The Nuttall Encyclopaedia eBook

This eBook from the Gutenberg Project consists of approximately 2,685 pages of information about The Nuttall Encyclopaedia.

The Nuttall Encyclopaedia eBook

This eBook from the Gutenberg Project consists of approximately 2,685 pages of information about The Nuttall Encyclopaedia.

D’ARGENS, MARQUIS, born at Aix; disinherited owing to his misconduct; turned author, and became a protege of Frederick the Great, but lost caste with him too, and was deprived of his all once more (1704-1771).

D’ARGENSON, COMTE, an eminent French statesman, head of the police in Paris; introduced lettres de cachet, and was a patron of the French philosophes; had the “Encyclopedie” dedicated to him; fell out of favour at Court, and had to leave Paris, but returned to die there (1696-1764).

DARIC, a gold coin current in ancient Persia, stamped with an archer kneeling, and weighing little over a sovereign.

DARIEN, GULF OF, an inlet of the Caribbean Sea, NW. of S. America.  For isthmus of, see PANAMA.

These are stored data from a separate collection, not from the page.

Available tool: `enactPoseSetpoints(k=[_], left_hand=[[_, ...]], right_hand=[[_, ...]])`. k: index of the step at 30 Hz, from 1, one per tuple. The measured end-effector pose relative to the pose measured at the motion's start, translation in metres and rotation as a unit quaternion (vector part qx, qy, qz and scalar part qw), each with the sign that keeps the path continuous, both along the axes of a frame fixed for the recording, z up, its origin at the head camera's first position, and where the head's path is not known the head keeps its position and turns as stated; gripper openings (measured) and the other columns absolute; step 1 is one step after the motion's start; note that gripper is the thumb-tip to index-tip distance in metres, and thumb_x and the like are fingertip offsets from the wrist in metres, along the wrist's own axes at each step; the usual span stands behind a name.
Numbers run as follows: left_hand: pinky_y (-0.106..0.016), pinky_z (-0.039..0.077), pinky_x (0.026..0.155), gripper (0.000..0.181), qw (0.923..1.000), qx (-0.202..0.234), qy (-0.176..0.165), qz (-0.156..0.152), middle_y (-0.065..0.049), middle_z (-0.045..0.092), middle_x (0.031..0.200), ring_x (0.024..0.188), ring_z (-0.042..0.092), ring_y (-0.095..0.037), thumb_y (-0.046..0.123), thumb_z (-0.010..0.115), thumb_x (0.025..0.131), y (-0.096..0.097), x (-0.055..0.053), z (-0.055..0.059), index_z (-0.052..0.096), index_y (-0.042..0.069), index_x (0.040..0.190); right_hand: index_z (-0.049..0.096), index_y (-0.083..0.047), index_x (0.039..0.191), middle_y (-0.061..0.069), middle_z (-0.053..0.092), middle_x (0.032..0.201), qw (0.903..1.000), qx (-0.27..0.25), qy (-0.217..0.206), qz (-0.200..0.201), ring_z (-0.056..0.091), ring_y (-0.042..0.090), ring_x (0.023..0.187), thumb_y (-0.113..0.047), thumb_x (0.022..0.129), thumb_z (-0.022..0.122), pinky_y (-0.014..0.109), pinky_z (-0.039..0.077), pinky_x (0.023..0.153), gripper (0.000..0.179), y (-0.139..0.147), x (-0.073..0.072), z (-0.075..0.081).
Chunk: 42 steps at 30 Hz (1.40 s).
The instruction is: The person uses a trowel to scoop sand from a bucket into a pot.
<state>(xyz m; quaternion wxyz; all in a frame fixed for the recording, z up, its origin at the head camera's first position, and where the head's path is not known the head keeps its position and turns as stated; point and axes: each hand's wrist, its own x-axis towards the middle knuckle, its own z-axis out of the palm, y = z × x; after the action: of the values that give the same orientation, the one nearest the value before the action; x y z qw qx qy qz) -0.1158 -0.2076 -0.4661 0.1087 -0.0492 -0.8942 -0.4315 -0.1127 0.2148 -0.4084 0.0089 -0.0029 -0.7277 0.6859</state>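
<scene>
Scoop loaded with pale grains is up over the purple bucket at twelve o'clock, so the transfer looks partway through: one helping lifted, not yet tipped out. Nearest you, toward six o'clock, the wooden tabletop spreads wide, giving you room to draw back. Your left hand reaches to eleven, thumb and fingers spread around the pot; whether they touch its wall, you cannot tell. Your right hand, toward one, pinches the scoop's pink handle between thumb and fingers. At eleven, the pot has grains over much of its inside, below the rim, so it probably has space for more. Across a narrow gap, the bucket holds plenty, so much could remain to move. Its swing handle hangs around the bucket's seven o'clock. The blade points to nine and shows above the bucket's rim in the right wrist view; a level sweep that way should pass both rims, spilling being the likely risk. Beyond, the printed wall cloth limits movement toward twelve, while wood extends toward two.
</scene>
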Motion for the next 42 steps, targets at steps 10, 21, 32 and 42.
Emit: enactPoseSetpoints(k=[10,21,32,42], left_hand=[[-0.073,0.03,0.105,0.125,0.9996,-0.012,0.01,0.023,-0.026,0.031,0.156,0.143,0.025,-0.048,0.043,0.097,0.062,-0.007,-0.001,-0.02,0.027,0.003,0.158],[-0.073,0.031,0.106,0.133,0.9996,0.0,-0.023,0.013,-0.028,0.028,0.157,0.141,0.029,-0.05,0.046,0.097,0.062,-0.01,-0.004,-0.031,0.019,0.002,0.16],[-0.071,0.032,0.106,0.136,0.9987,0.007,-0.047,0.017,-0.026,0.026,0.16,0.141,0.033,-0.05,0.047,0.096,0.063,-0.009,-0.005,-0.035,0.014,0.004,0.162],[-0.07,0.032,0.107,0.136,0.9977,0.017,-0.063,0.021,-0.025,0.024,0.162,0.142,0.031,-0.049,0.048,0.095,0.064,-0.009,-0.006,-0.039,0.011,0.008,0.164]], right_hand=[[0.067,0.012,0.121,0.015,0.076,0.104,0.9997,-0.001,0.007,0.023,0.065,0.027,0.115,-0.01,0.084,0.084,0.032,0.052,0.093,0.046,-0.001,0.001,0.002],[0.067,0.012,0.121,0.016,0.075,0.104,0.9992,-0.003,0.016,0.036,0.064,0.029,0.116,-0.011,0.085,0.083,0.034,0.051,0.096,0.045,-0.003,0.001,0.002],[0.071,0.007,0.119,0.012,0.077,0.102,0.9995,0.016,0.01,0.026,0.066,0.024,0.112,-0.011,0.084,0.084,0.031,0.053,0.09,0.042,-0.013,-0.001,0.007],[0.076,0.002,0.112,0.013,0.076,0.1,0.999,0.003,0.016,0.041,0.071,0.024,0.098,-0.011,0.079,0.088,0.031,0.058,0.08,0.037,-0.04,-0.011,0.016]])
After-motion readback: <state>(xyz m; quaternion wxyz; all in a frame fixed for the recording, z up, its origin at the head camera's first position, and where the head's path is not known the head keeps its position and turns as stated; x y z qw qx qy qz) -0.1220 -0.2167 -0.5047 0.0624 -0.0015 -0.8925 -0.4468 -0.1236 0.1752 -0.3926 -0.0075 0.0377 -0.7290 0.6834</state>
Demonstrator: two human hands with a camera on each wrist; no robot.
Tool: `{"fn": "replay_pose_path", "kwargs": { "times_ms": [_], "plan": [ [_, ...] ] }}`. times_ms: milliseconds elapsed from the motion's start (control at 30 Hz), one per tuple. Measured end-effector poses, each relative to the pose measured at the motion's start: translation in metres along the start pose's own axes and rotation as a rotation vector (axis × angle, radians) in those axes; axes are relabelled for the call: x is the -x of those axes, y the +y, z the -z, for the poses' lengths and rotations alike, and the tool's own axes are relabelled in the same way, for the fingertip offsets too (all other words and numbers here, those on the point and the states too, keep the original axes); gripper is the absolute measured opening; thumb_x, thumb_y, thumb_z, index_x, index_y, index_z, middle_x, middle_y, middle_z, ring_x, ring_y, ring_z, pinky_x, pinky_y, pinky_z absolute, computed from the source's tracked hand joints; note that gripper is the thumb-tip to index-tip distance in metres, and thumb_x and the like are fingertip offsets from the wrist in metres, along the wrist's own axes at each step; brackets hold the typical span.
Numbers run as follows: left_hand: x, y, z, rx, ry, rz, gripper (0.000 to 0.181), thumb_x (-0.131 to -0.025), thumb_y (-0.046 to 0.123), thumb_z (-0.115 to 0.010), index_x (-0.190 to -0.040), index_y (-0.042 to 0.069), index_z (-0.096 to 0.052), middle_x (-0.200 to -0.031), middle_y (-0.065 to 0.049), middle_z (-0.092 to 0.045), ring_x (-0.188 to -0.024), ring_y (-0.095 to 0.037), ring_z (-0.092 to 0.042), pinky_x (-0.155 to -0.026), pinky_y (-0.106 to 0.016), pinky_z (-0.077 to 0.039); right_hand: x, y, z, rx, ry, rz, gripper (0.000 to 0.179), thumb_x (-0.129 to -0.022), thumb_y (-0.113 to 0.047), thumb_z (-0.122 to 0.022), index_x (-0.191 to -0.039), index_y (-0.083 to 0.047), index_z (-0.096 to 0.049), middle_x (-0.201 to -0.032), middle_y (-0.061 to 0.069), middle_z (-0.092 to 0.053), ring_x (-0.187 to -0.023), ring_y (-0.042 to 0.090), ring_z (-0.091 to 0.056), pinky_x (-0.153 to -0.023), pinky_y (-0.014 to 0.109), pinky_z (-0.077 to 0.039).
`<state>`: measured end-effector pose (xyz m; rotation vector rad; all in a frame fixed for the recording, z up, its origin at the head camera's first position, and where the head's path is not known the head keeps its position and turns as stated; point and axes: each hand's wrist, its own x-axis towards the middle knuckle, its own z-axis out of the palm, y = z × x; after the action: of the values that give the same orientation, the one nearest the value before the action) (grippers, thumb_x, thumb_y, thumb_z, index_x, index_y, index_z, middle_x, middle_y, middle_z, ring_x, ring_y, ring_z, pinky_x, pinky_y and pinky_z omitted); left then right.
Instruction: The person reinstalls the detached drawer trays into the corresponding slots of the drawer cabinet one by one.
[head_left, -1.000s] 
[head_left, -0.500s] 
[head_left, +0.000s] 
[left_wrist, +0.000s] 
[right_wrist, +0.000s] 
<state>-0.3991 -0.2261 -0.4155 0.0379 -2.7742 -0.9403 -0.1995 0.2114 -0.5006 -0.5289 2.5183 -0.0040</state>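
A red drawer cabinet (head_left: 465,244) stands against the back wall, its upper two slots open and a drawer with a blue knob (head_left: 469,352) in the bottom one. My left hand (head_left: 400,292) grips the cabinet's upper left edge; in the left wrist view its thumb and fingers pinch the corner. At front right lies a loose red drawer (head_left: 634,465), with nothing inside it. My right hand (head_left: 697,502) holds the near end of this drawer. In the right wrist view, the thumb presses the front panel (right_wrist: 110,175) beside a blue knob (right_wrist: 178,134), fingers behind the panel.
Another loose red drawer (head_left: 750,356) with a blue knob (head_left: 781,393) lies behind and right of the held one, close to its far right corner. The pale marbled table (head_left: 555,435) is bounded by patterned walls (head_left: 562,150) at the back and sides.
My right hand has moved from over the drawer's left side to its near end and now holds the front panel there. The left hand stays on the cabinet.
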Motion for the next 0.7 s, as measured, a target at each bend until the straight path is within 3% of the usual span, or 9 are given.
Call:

DARIEN SCHEME, a project to plant a colony on the Atlantic side of the Isthmus, which was so far carried out that some 1200 left Scotland in 1698 to establish it, but which ended in disaster, and created among the Scotch, who were the chief sufferers, an animus against the English, whom they blamed for the disaster, an animus which did not for long die out.

DARIUS I., eldest son of Hystaspes, king of the Persians; subdued subject places that had revolted, reorganised the empire, carried his conquests as far as India, subdued Thrace and Macedonia, declared war against the Athenians; in 492 B.C. sent an expedition against Greece, which was wrecked in a storm off Athos; sent a second, which succeeded in crossing over, but was defeated in a famous battle at Marathon, 490 B.C.

DARIUS II., called OCHUS or NOTHUS, king of the Persians; subject to his eunuchs and his wife Parysatis; his reign was a succession of insurrections; he supported the Spartans against the Athenians, to the ascendency of the former in the Peloponnesus; d. 405 B.C.

DARIUS III., surnamed CODOMANNUS, king of the Persians, a handsome man and a virtuous; could not cope with Alexander of Macedon, but was defeated by him in successive engagements at Granicus, Issus, and Arbela; was assassinated on his flight by BESSUS (q. v.), one of his satraps, in 330 B.C.; with him the Persian empire came to an end.

DARJEELING (14), a sanitary station and health resort in the Lower Himalayas, and the administrative head-quarters of the district, 7167 ft. above the level of the sea; it has greatly increased of late years.

DARLEY, GEORGE, poet and critic, born in Dublin; author of “Sylvia” and “Nepenthe”; wrote some good songs, among them “I’ve been Roaming,” once very popular; much belauded by Coleridge; contributed to the Athenaeum (1795-1846).

DARLING, a tributary of the Murray River, in Australia, now stagnant, now flooded.

DARLING, GRACE, a young maiden, daughter of the lighthouse keeper of one of the Farne Islands, who with her father, amid great peril, saved the lives of nine people from the wreck of the Forfarshire, on Sept. 7, 1838; died of consumption (1815-1842).